### [Task statement]
If a line below contains the string "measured", copy it out.

### [Dataset section]
·····

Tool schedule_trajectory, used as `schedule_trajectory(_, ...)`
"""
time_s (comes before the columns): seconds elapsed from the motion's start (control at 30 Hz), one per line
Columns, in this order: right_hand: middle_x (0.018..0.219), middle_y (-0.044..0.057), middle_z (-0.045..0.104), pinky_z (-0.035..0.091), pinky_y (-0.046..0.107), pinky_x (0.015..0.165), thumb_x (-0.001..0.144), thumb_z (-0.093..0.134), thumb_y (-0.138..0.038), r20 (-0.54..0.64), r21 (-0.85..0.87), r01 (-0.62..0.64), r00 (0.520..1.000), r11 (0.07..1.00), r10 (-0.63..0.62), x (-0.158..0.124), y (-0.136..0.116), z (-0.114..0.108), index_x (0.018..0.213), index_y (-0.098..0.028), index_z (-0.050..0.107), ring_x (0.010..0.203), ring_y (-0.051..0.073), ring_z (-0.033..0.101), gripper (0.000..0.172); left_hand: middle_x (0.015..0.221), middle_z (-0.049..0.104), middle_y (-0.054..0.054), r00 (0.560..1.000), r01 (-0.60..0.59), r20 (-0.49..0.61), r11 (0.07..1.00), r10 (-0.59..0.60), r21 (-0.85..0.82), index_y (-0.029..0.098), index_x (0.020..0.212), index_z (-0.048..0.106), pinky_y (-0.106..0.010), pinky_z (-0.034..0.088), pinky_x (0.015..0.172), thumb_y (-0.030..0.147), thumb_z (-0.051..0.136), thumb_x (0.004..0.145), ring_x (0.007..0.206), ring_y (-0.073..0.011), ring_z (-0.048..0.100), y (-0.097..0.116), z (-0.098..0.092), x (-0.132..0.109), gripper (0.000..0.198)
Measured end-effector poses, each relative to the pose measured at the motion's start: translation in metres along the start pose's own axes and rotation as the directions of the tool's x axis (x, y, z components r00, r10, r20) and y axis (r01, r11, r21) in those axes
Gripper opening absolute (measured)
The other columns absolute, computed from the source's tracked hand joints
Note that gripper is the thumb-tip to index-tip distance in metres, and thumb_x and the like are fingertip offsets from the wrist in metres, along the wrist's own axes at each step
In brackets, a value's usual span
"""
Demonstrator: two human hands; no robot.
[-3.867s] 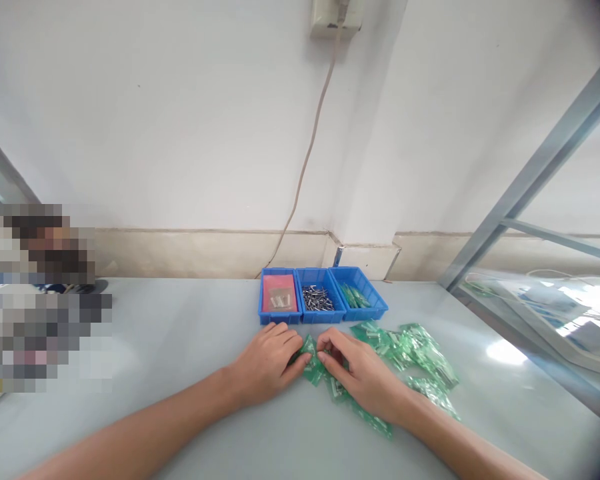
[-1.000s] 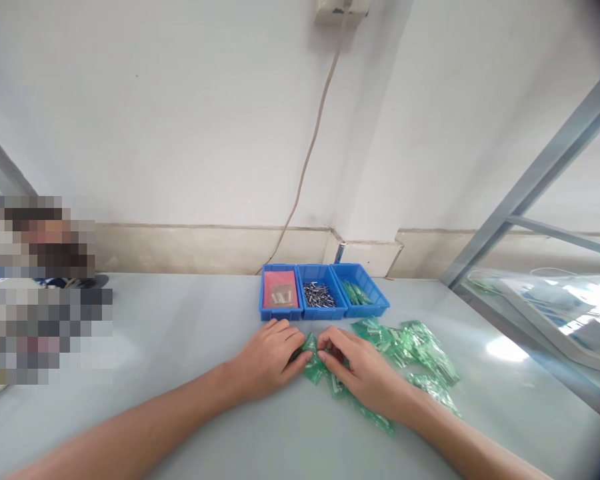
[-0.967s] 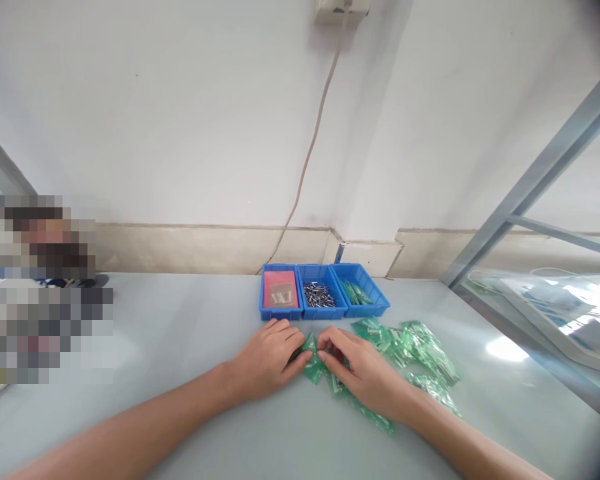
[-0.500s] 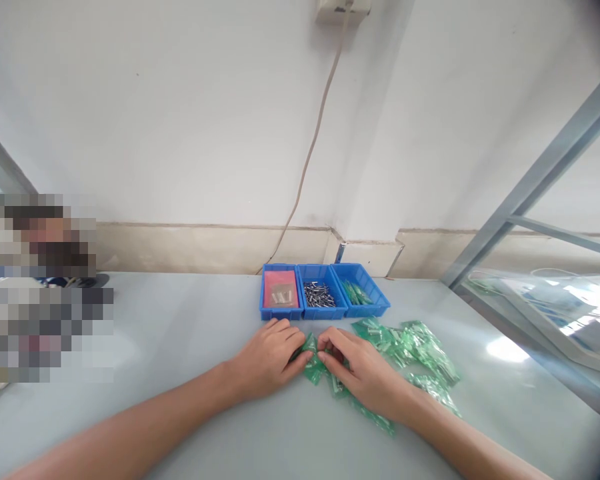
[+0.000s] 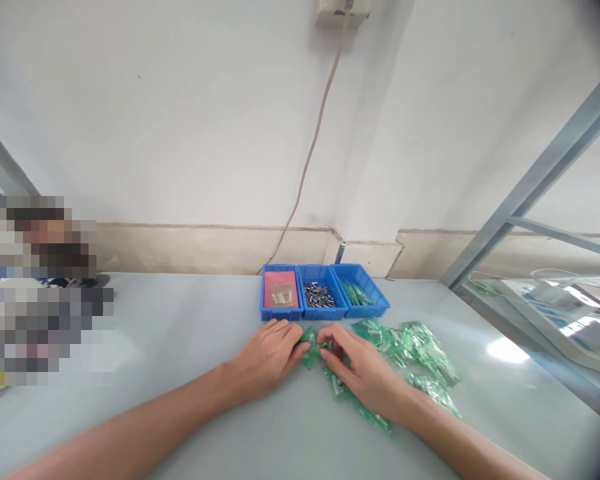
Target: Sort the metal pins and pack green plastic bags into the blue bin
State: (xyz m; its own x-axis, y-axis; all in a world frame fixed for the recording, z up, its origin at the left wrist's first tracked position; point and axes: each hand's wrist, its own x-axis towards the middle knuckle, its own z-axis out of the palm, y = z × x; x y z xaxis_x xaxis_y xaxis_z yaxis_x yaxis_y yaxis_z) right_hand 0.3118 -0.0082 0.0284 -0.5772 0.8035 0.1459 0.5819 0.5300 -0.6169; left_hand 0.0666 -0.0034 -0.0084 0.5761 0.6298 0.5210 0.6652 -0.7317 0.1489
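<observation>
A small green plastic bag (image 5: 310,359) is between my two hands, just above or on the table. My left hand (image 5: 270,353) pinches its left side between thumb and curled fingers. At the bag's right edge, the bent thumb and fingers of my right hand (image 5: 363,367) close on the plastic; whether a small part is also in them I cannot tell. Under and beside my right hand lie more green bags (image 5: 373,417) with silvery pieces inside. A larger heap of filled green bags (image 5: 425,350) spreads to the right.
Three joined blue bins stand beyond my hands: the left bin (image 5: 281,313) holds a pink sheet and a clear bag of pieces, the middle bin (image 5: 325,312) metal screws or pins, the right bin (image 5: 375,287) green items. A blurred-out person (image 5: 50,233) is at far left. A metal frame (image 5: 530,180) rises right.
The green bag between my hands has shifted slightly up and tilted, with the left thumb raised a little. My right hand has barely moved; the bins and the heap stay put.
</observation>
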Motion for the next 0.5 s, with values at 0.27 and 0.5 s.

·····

### [Written answer]
Measured end-effector poses, each relative to the pose measured at the motion's start: translation in metres along the start pose's own axes and rotation as the directions of the tool's x axis (x, y, z components r00, r10, r20) and y axis (r01, r11, r21) in those axes
Gripper opening absolute (measured)

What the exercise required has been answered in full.